New York City paid $52 million to build a hospital in a tennis center that only treated 79 coronavirus patients, while other city hospitals were packed, according to The New York Times.
The temporary medical facility, was built in Billie Jean King National Tennis Center, was only open for a month and never served many patients during the peak of the coronavirus pandemic. According to documents, doctors working at the hospital received pay rates as high as $732 per hour.
"I basically got paid $2,000 a day to sit on my phone and look at Facebook," Katie Capano, a nurse from Baltimore who worked in the hospital. "We all felt guilty. I felt really ashamed, to be honest."
Jackie Bray, who ran the facility for Mayor Bill de Blasio, said city government officials thought patients would fare better at other hospitals in the area, even those that were overcrowded.

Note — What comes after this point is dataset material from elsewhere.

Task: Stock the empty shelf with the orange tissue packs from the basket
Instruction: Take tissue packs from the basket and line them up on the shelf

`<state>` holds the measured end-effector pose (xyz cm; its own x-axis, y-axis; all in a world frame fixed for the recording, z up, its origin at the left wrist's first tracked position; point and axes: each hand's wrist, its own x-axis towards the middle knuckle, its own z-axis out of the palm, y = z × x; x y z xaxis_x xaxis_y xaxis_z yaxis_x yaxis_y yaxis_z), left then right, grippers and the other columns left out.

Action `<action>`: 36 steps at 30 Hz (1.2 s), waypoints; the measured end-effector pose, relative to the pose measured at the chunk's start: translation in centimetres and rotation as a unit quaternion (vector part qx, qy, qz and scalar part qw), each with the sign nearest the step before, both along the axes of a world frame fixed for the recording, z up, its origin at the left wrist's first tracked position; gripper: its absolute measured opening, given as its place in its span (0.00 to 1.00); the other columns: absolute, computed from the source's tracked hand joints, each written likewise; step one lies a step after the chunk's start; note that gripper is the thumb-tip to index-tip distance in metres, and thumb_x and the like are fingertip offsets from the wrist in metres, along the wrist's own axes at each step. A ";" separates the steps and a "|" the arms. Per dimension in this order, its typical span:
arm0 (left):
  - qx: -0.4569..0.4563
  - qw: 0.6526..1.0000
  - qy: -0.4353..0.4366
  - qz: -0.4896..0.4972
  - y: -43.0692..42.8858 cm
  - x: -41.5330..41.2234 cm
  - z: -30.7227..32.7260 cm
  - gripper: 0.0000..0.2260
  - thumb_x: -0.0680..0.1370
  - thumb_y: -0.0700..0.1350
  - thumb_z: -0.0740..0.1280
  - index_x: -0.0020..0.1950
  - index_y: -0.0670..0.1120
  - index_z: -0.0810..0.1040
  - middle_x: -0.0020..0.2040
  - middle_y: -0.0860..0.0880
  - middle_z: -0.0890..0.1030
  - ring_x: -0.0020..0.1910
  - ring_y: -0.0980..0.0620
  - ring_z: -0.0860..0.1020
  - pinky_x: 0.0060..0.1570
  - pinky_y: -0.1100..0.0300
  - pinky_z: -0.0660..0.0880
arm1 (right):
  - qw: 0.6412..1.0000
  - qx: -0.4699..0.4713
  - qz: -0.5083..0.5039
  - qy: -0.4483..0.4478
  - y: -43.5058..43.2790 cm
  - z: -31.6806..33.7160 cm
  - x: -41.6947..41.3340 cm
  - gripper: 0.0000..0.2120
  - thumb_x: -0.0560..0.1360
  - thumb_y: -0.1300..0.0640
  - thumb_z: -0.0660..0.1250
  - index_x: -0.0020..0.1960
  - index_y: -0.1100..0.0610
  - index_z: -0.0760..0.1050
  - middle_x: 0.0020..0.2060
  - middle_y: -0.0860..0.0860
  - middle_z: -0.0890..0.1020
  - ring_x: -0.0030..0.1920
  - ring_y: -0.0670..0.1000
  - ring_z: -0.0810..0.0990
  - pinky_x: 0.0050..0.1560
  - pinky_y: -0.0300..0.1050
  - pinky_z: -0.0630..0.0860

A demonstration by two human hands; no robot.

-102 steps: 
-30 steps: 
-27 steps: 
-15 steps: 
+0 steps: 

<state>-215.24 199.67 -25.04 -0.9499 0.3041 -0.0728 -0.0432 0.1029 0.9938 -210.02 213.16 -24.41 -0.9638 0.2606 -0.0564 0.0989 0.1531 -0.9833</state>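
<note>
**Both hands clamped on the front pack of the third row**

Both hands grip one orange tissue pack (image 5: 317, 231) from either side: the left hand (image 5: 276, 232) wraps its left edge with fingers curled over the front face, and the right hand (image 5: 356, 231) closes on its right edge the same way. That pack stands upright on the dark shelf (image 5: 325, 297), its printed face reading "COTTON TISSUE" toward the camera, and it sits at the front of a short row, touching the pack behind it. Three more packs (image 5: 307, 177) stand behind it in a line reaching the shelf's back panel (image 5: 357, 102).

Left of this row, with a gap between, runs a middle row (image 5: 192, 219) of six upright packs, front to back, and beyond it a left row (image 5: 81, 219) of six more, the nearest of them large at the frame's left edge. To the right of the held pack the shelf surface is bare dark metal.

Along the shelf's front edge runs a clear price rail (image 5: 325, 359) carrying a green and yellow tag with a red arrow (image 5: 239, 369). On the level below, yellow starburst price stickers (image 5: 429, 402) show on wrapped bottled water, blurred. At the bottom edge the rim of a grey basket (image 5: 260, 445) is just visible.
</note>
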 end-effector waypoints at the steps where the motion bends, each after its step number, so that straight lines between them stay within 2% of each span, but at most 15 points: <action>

"The alternative space was less used than we expected it to be because we broke the curve, thank goodness," Bray said about the decision to move patients to other city hospitals as coronavirus cases leveled off.
The federal government also set up a temporary hospital at the Javits Center and another onboard the U.S.S. Comfort. Of the 400,000 coronavirus cases treated by NYC hospitals, only 1,400 ever visited the temporary hospitals.
"The conditions in the emergency room during this crisis were unacceptable and dangerous," Tan said. "Knowing what our patients had to endure in an overcrowded emergency department, it's frustrating how few patients were treated at facilities such as Billie Jean King."